WORK TASK
Scan the entries for the word "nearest". Every line that has it should be copied.

[Stored items]
[Start of Attachment]
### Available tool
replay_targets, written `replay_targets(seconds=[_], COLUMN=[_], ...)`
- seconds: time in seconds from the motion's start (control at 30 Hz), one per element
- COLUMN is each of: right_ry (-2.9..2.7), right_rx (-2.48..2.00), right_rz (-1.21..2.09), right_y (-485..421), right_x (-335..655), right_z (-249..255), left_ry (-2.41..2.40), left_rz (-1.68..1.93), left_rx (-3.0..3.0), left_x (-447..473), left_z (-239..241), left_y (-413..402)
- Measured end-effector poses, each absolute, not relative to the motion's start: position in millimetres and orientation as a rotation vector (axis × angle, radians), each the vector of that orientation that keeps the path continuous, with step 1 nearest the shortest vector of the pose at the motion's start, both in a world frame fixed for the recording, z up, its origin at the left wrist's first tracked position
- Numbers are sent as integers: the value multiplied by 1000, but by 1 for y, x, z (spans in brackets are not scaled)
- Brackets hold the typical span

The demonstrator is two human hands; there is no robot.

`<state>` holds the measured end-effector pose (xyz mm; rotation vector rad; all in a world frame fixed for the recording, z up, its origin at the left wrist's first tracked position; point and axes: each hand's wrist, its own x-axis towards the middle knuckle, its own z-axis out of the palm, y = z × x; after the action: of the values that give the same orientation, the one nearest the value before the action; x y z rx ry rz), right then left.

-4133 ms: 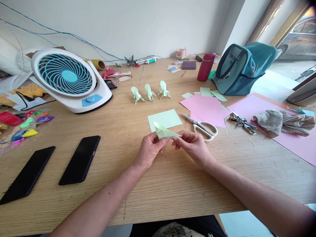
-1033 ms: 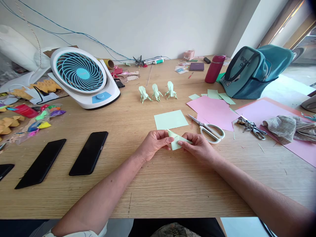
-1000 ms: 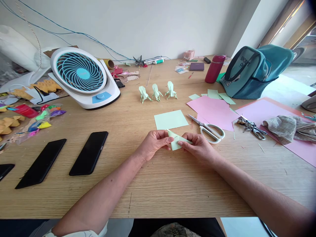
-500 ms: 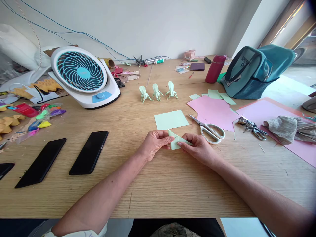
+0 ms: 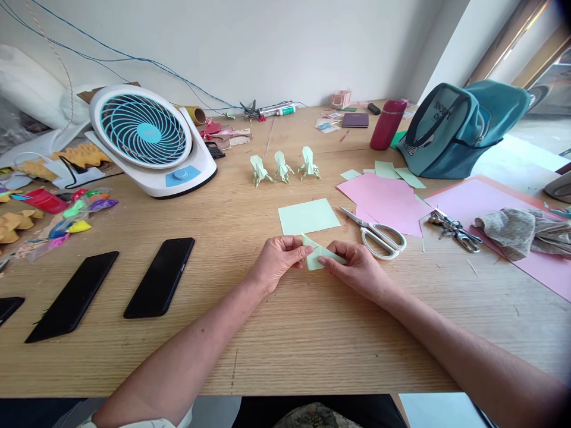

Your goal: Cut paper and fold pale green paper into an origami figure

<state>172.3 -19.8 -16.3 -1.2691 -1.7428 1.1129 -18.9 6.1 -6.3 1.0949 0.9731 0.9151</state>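
Note:
Between my two hands is a small folded piece of pale green paper (image 5: 316,260), with creased flaps and pointed corners. My left hand (image 5: 282,258) pinches its left side between thumb and fingers. On the right side, my right hand (image 5: 352,266) grips it the same way, thumb on top. Just beyond my hands lies a flat pale green paper rectangle (image 5: 308,217). White-handled scissors (image 5: 381,239) rest right of it, blades toward the paper. Farther back stand three folded green paper figures (image 5: 282,167) in a row.
A fan (image 5: 151,139) stands at the left rear, with phones (image 5: 159,277) in front of it. Pink paper (image 5: 386,199), keys (image 5: 452,229) and a grey cloth (image 5: 521,233) lie to the right. A red bottle (image 5: 388,125) and a teal backpack (image 5: 464,131) stand behind.
Both hands keep their pinch on the folded paper, which looks almost the same. The whole view has shifted very slightly.

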Motion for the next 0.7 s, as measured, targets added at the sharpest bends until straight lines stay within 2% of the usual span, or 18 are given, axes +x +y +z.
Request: replay_targets(seconds=[0.7], right_ry=[-1800], right_rx=[-1228], right_rz=[1163], right_y=[-21], right_x=[173], right_z=[-18], left_ry=[950], left_rz=[926], left_rx=[994], left_x=[-22], left_z=[-4], left_y=[9])
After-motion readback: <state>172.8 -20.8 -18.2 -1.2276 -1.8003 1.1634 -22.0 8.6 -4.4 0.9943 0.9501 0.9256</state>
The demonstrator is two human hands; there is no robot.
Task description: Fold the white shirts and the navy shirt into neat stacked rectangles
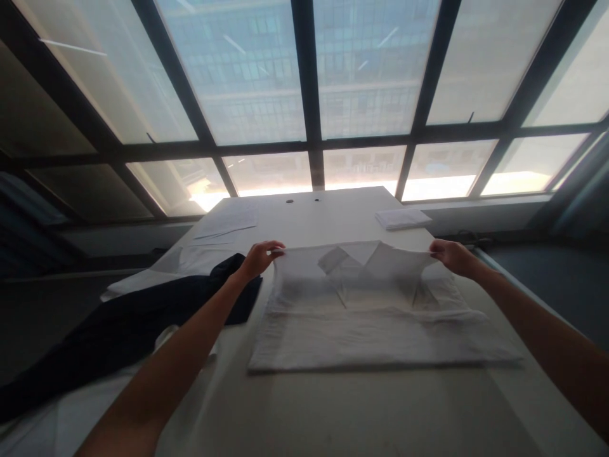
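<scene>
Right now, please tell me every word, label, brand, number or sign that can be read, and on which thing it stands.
None can be read.
Papers on the table: any print is too faint to read.
White garment, dark cloth: no readable label.

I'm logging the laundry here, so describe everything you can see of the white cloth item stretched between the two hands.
The white cloth item looks thin, soft and lightly creased. It is folded in layers, with angular flaps near its far edge. The left hand and right hand pinch its far corners, drawing that edge roughly straight. Its nearer part lies flat on the white table. Blur and shadow hide any finer details.
</scene>
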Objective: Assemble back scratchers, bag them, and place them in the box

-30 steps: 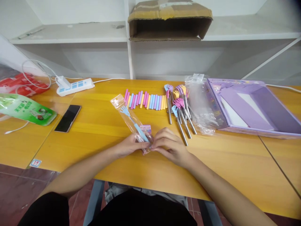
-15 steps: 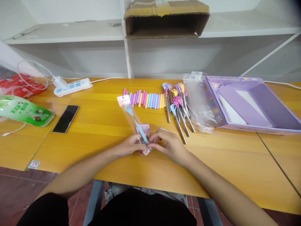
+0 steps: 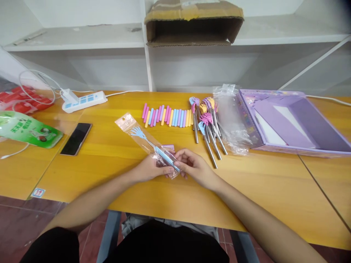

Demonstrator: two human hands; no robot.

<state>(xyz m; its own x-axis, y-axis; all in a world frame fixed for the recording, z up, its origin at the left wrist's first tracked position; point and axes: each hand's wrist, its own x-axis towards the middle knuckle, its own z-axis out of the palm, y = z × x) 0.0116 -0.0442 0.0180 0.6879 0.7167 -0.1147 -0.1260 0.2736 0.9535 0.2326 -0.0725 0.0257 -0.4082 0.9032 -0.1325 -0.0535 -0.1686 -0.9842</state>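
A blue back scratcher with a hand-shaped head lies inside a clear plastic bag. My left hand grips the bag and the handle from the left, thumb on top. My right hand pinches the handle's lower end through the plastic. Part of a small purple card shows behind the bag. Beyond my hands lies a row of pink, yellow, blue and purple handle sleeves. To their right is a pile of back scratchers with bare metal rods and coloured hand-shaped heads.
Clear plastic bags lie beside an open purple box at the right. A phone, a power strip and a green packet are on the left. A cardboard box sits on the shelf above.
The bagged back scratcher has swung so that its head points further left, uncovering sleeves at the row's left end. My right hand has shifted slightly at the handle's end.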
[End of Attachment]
RESPONSE BOX
- Measured end-effector poses, each absolute, not relative to the motion's start: position in millimetres and orientation as a rotation vector (axis × angle, radians), each the vector of that orientation that keeps the path continuous, with step 1 nearest the shortest vector of the pose at the motion's start, both in a world frame fixed for the recording, z up, its origin at the left wrist's first tracked position
`<state>` holds the measured end-effector pose (xyz mm; rotation vector rad; all in a world frame fixed for the recording, z up, its origin at the left wrist's first tracked position; point and axes: each hand's wrist, its own x-axis towards the middle knuckle, its own z-axis out of the palm, y = z × x; after the action: of the values that give the same orientation, the one nearest the value before the action; x y z rx ry rz), right then left.

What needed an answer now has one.